As the teenaged editor for a newspaper syndicate (McClure, I think), Shelly Mayer was responsible for rescuing Superman from the reject pile. He excitedly forced the strip on Max Gaines, who showed it to National (DC) editor Vin Sullivan, who was looking for a lead feature for the upcoming 'Action Comics'. So, as a rabid devotee of the Man of Steel, I'd be a Mayer fan even if he never did anything else. But he also added the original Red Tornado (Ma Hunkel) to the DCU, among other things.

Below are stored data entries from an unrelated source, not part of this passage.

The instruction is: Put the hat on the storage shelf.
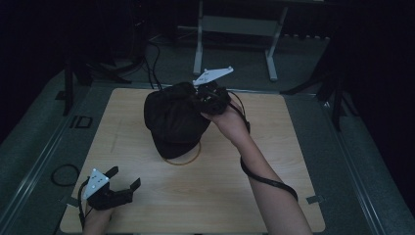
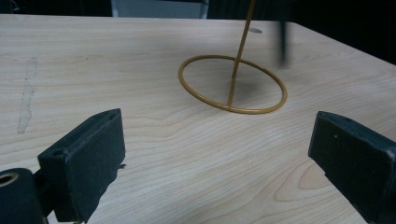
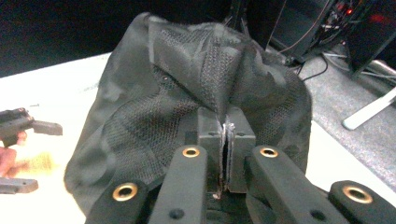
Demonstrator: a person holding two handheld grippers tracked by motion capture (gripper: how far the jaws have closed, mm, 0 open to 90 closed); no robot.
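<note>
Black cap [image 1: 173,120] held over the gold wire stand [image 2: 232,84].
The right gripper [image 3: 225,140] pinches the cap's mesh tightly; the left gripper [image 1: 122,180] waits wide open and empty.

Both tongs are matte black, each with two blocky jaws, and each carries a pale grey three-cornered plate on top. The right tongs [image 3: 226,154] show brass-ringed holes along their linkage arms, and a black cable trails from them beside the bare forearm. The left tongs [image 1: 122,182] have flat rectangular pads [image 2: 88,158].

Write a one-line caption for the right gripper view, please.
Right gripper shut on a fold of the black mesh cap, held above the pale wooden table.
</note>
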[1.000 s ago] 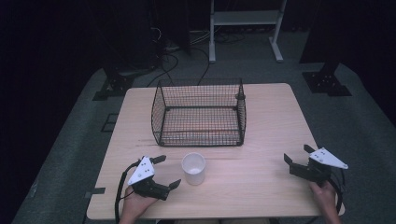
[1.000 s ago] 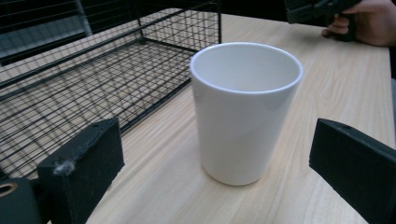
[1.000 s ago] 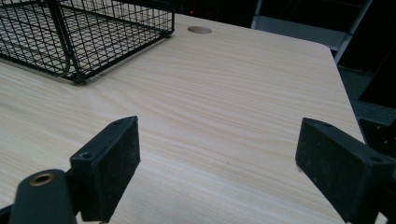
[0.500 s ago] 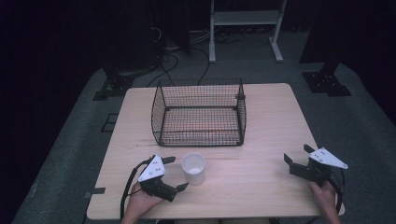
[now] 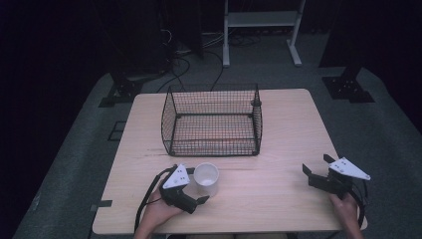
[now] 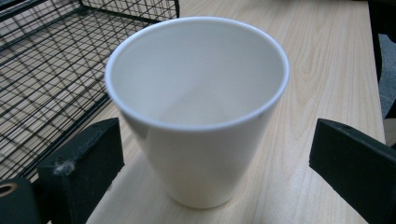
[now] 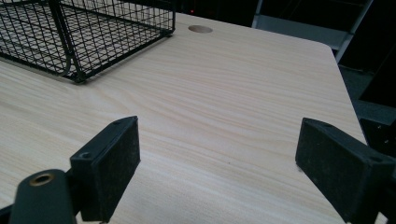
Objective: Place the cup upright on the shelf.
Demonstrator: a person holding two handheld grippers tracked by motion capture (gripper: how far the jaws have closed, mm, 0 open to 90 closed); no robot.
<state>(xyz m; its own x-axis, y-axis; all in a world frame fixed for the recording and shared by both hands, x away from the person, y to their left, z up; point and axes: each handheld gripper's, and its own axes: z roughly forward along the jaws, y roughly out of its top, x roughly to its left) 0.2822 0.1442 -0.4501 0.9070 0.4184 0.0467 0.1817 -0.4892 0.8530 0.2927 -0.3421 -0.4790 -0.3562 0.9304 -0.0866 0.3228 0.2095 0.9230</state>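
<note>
Left gripper view puts the white cup (image 6: 196,112) squarely between the spread jaws of the left hand-held gripper (image 6: 215,172), with a gap on either side, so nothing is clamped yet. High view shows the same cup (image 5: 206,179) standing upright on the desk (image 5: 278,199), just ahead of that left hand-held gripper (image 5: 195,188) and on the near side of the wire basket (image 5: 213,122). The right hand-held gripper (image 5: 317,168) rests well apart at the desk's far right, its jaws also wide open over bare wood.

Likely trouble: the cup tapers toward its base, so a squeeze placed low could let it slip upward or pop out. Closing off-centre could push one wall first and tip or slide the cup toward the basket. Too hard a pinch near the thin rim might deform it.

Its long axis runs vertically, mouth pointing up, narrow base down.
</note>
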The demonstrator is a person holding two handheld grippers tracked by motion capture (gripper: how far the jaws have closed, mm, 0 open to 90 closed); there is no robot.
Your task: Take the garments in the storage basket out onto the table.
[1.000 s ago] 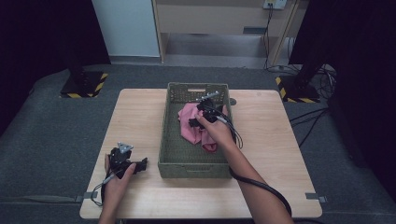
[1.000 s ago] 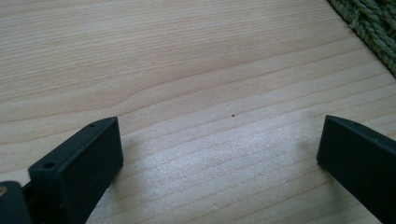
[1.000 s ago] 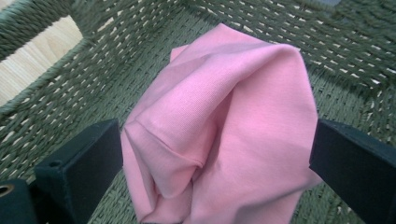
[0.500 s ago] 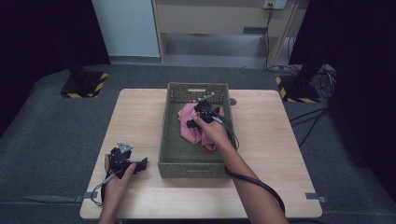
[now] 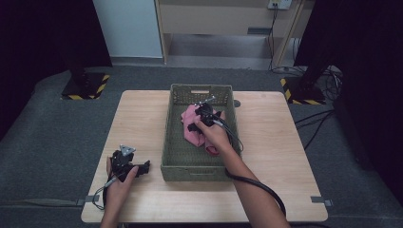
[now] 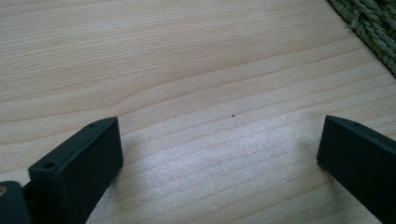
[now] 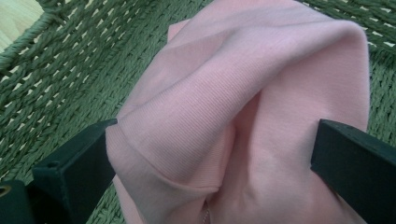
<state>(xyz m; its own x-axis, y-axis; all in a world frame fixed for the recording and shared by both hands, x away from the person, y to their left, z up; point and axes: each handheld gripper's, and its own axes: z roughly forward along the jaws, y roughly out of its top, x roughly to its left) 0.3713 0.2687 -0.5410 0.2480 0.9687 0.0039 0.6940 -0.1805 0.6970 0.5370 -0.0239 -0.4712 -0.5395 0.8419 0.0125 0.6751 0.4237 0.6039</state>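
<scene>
right gripper (image 5: 194, 126) jaws wide apart around a fold of pink cloth (image 5: 192, 133) in green woven basket (image 5: 195, 168), mid-frame | tip: close on the thick ridge, lift slowly | left gripper (image 5: 145, 166) open, idle, lower left

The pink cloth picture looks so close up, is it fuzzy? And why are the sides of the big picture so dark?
In the right gripper view the cloth is sharp enough to show its fine ribs, with soft shadow in the folds. In the high view, light falls on the table and basket, while the room's sides are nearly black. In the left gripper view the wood grain is clear, with faint shadows by the jaws.
</scene>
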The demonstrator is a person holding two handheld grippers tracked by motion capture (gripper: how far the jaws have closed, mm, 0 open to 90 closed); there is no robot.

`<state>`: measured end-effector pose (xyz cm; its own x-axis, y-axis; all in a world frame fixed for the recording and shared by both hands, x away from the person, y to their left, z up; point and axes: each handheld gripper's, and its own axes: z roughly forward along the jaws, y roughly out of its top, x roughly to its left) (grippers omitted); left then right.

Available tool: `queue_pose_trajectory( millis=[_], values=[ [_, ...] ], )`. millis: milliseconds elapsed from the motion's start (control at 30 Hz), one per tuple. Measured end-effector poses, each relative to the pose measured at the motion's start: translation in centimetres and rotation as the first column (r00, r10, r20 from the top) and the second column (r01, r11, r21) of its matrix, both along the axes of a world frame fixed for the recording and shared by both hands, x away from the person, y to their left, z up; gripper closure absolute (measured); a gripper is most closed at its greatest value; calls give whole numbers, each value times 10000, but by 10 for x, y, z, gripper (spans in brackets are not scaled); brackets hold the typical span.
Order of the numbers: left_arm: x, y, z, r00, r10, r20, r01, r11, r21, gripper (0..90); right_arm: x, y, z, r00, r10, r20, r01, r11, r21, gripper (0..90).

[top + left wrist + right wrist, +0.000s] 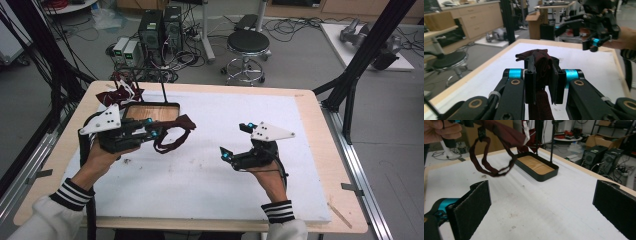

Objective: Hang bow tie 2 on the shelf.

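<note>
Maroon strap [541, 105] bottom-cropped between jaws

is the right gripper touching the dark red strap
Apart. In the right gripper view the right gripper has its jaws wide open over bare white table, while the dark red strap hangs farther off, from the left gripper.

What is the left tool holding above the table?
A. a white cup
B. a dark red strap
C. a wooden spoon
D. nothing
B: the left tool is clamped shut on a dark red strap, whose loop hangs above the white table.
</note>
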<state>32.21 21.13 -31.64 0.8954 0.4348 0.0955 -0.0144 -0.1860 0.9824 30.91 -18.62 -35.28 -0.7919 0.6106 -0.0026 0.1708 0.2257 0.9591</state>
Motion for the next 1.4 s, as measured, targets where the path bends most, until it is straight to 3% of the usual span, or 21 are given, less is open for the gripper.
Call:
queue_pose_trajectory(
  millis=[333, 567, 767, 900, 1067, 1100, 1133, 1167, 1267, 1300, 1367, 1400],
  values=[
    [6, 22, 13, 9932, 1088, 407, -1066, 9930, -511, 773, -13, -22, -7, 9980, -589, 216, 572, 9956, 739, 7],
    [12, 36, 18, 9786, 1959, 626, -1902, 9779, -871, 773, -25, -37, -12, 9910, -1209, 568, 1137, 9867, 1161, 7],
    [20, 47, 21, 9649, 2513, 762, -2420, 9635, -1143, 774, -36, -50, -24, 9854, -1640, 453, 1551, 9753, 1574, 7],
    [24, 51, 22, 9526, 2919, 853, -2810, 9521, -1205, 774, -42, -57, -34, 9809, -1896, 428, 1804, 9702, 1620, 8],
    [29, 56, 24, 9330, 3468, 963, -3305, 9315, -1522, 773, -50, -62, -50, 9790, -2020, 258, 1951, 9668, 1651, 7],
    [29, 56, 24, 9330, 3468, 963, -3305, 9315, -1522, 774, -52, -63, -53, 9781, -2069, 226, 2007, 9662, 1620, 7],
    [30, 58, 24, 9232, 3696, 1050, -3503, 9220, -1651, 774, -54, -63, -56, 9775, -2100, 199, 2041, 9654, 1622, 7],
    [31, 58, 24, 9186, 3796, 1094, -3586, 9174, -1725, 773, -55, -64, -59, 9770, -2125, 188, 2068, 9650, 1610, 7],
    [33, 59, 24, 9076, 4031, 1177, -3812, 9084, -1714, 773, -57, -68, -65, 9735, -2273, 240, 2207, 9621, 1599, 7],
    [33, 59, 24, 9076, 4031, 1177, -3812, 9084, -1714, 773, -58, -69, -66, 9720, -2340, 200, 2277, 9600, 1629, 8],
    [36, 59, 24, 8971, 4246, 1224, -4028, 8996, -1685, 773, -59, -72, -69, 9709, -2387, 214, 2316, 9575, 1722, 7],
    [37, 60, 24, 8961, 4271, 1208, -4056, 8985, -1680, 774, -59, -74, -70, 9697, -2426, 285, 2345, 9571, 1700, 7]
  ],
)
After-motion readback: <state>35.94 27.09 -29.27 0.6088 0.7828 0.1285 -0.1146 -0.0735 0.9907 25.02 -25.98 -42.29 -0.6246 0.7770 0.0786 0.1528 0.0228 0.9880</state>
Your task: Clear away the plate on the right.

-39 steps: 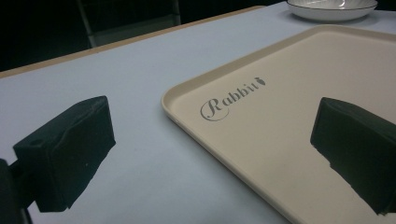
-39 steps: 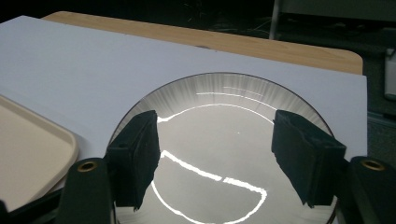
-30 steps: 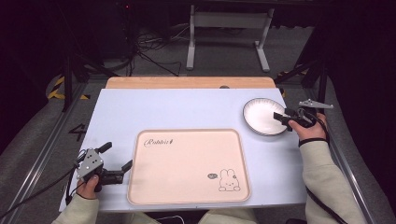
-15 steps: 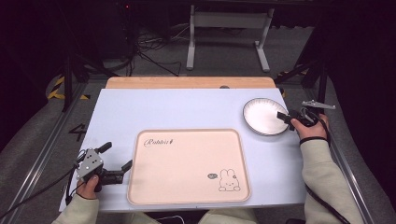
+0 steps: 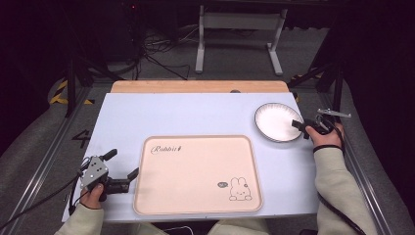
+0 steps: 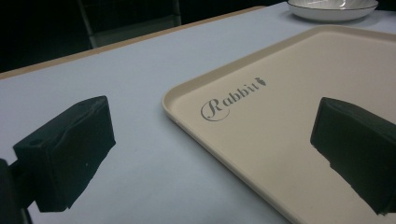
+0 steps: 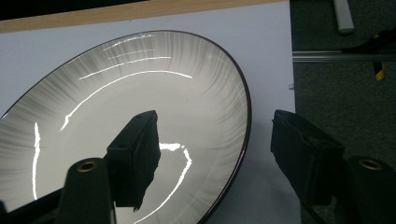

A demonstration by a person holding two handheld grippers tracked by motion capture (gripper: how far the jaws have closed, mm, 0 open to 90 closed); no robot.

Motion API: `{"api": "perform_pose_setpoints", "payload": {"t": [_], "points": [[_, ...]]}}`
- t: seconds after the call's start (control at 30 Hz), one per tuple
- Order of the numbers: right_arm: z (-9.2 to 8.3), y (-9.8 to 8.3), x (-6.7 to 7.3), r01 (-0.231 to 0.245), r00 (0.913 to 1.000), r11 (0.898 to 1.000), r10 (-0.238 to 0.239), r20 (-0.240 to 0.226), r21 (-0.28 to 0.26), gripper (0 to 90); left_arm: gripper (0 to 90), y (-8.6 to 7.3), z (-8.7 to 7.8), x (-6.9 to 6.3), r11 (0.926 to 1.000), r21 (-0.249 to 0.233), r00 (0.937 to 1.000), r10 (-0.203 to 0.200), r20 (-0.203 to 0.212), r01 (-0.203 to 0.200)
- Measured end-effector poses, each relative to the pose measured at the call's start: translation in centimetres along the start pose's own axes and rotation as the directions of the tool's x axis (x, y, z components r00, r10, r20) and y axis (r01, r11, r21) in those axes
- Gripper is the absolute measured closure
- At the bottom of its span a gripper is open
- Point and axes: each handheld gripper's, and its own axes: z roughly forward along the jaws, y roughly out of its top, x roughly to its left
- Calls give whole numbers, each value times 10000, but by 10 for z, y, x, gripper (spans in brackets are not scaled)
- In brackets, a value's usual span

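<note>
A white plate with a dark rim (image 5: 276,121) sits at the table's right side. My right gripper (image 5: 300,129) is at its right edge, open. In the right gripper view the gripper (image 7: 215,123) straddles the rim of the plate (image 7: 116,98): one jaw hangs over the inside, the other stands outside the rim, and neither pad presses on it. A beige tray with a rabbit print (image 5: 195,166) lies at the front middle. My left gripper (image 5: 122,163) rests open at the tray's left edge, and in its own view the gripper (image 6: 210,140) has nothing between its jaws above the tray's corner (image 6: 187,116).
The pale blue table top (image 5: 195,112) has a wooden strip (image 5: 195,86) along its far edge. The plate (image 6: 331,9) shows far off in the left gripper view. Metal frame rails run along both table sides, and the floor behind holds cables and a stand.
My right gripper has sunk a little and drawn slightly back toward the plate's right rim. The left gripper, tray and plate have stayed put.
</note>
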Motion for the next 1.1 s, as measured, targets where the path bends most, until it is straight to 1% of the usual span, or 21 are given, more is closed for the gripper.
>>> {"api": "perform_pose_setpoints", "payload": {"t": [0.1,0.13,0.2,0.43,0.63,0.73,0.77,0.8,0.83,0.87,0.97,1.03,1.07,1.1], "points": [[2,-1,0,-56,10000,10000,56,-40,12,345,3,0,0,0,10000,0,10000,7,0,-7],[3,-2,0,-277,9995,9996,278,-180,67,350,3,0,0,0,10000,3,10000,17,0,-17],[5,-2,1,-467,9986,9989,469,-248,104,357,3,0,0,0,10000,5,10000,59,0,-59],[10,-2,4,-578,9978,9978,588,-312,317,404,3,0,0,0,10000,6,10000,77,6,-77],[14,-1,8,-494,9988,9964,491,58,688,454,3,0,0,0,10000,19,10000,67,8,-67],[15,-1,7,-822,9965,9945,811,198,653,516,2,0,0,-1,10000,31,10000,84,1,-84],[14,-1,6,-874,9960,9941,860,243,639,540,3,0,0,-1,9999,37,10000,98,2,-98],[14,-1,6,-874,9960,9941,860,243,639,540,3,0,0,-1,9999,37,10000,98,2,-98],[14,-1,5,-1040,9938,9928,1013,458,603,616,3,0,0,-1,9999,61,9999,106,-12,-106],[14,-1,5,-1091,9930,9922,1061,518,599,632,3,0,0,-1,9999,71,9999,109,-15,-109],[14,0,5,-1482,9874,9868,1438,666,656,668,3,0,0,-1,9998,116,9999,161,8,-161],[13,2,5,-1814,9812,9812,1761,786,663,701,3,0,1,-1,9998,63,9998,174,-32,-174],[13,2,4,-2064,9765,9763,2012,778,654,725,3,0,1,-2,9998,104,9998,183,-22,-183],[13,2,4,-2064,9765,9763,2012,778,654,725,3,0,1,-2,9998,104,9998,183,-22,-183]]}}
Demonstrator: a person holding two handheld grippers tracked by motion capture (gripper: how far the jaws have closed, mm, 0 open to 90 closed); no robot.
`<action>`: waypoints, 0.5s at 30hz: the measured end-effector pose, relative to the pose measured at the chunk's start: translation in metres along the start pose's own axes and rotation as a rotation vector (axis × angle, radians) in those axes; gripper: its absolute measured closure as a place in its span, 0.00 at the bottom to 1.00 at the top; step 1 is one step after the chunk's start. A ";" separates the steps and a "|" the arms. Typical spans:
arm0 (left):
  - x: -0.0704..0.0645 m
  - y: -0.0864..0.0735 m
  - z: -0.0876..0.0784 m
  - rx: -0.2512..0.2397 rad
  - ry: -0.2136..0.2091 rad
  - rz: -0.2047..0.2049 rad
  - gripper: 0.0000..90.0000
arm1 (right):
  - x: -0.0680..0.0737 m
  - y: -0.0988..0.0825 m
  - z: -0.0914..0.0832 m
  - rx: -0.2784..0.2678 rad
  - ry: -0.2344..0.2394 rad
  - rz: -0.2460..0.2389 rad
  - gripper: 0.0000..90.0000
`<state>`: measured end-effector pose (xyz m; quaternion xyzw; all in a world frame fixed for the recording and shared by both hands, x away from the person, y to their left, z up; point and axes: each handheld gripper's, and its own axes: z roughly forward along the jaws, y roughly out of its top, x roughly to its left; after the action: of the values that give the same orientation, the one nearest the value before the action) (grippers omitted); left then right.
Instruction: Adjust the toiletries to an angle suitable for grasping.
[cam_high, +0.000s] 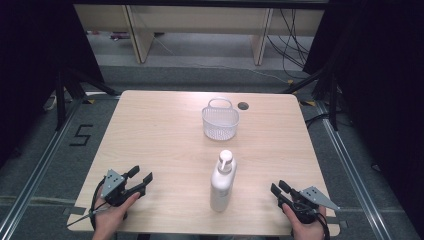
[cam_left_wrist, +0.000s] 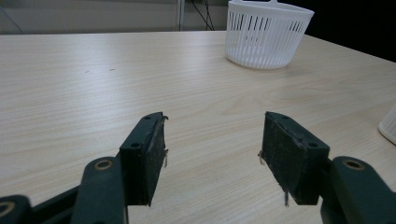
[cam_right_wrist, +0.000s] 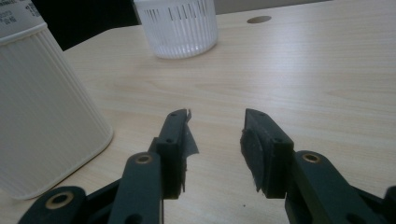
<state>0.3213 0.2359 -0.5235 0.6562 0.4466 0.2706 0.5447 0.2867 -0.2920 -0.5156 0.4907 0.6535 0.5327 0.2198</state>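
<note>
A tall white ribbed bottle (cam_high: 222, 182) with a round cap stands upright near the front middle of the wooden table (cam_high: 150, 135). Behind it sits a white slotted basket (cam_high: 220, 120) with a handle. My left gripper (cam_high: 140, 179) rests at the front left, open with nothing between its jaws; in the left gripper view the basket (cam_left_wrist: 266, 32) is far ahead on the right. My right gripper (cam_high: 279, 189) sits at the front right, open and empty. In the right gripper view the bottle (cam_right_wrist: 42, 107) stands close on the left and the basket (cam_right_wrist: 180, 25) farther off.
A round cable hole (cam_high: 243, 106) lies in the table top right of the basket. Bare wood stretches across the left half. Wooden furniture legs (cam_high: 137, 35) and cables (cam_high: 290, 40) are on the floor beyond the far edge.
</note>
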 end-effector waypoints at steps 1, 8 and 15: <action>0.000 0.000 0.000 0.002 0.006 0.000 0.44 | -0.001 0.000 0.001 -0.004 0.002 -0.005 0.69; 0.000 0.000 0.001 0.002 0.019 -0.004 0.45 | 0.004 0.003 -0.001 -0.002 0.018 -0.076 0.83; -0.002 -0.001 -0.001 -0.004 0.007 0.008 0.48 | 0.024 0.014 -0.004 -0.027 0.140 -0.183 1.00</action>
<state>0.3194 0.2347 -0.5237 0.6559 0.4457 0.2759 0.5432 0.2787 -0.2735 -0.4956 0.3877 0.7021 0.5520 0.2278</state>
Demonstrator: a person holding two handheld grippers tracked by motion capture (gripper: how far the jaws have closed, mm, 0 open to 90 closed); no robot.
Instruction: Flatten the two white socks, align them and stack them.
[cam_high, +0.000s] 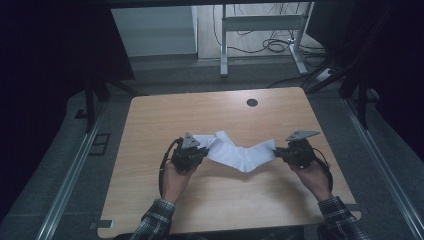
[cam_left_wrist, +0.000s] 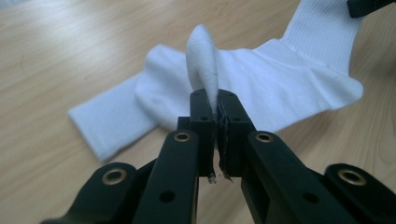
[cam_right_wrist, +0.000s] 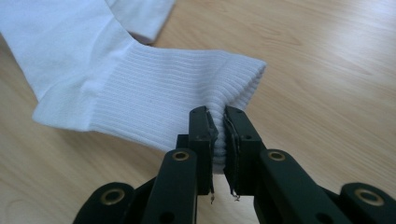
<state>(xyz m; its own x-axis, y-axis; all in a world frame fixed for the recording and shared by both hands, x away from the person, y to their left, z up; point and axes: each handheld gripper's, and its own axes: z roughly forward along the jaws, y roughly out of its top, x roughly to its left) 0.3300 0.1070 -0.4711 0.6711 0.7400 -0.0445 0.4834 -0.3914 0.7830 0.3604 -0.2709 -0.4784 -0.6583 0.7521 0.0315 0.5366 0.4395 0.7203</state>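
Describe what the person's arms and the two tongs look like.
Both sleeves are plaid flannel. The left tongs and right tongs are black, with two flat blocky jaws on hinged links with brass-ringed pivot holes. Each carries a grey three-cornered plate on top, and a black cable trails from the left one.

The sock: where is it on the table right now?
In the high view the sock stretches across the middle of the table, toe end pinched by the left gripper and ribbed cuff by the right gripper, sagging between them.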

This story reminds me of an old Krypto tale (tail?) in which he was traveling the country with some dude, and they met a hobo who was proud of being a hobo. He made a very strong distinction between a hobo and a bum, though that line is blurred in this Mayer story. Okay, so I'm nitpicking a strip about talking animals. Sue me.

Unknown said...

And you thought the Flash TV series is a lot of fun!!!

Pappy said...

Ryan, I have just read The Secret History of Wonder Woman by Jill Lepore, and Mayer was the editor during the time that author William Moulton Marston was injecting heavy doses of bondage into the WW storylines. Shelly lived through DC's most interesting history. At one point in the book it is said that the first Wonder Woman script Robert Kanigher submitted to Mayer was thrown in the air and stomped on by Shelly when it hit the ground. Ouch! He could be temperamental, too.

Years ago, before Pappy's became a reality, I found a copy of a Sugar and Spike digest comic, with a signed cover by Shelly Mayer, in a Salt Lake City thrift store! You can read about it in Pappy's #737.

No need for me to sue. I'm sure we can come to a settlement for your outrageous nitpicking of funny animals!

Pappy said...

Well, hey there, Mr (or Ms) Unknown, I did think The Flash TV series was fun for a time, but then got bogged down in what I thought to be an overcomplicated storyline. All was forgiven last night when Gorilla Grodd made a guest appearance. Grodd was then (the early sixties) and now (the TV show) my favorite Flash villain.

Daniel [oeconomist.com] said...

The classic distinction was that a hobo wanted work but would resort to other things, a tramp would resort to work when pragmatic, and a bum would do his best to avoid work.

(A case could be made that this story conformed to that distinction.)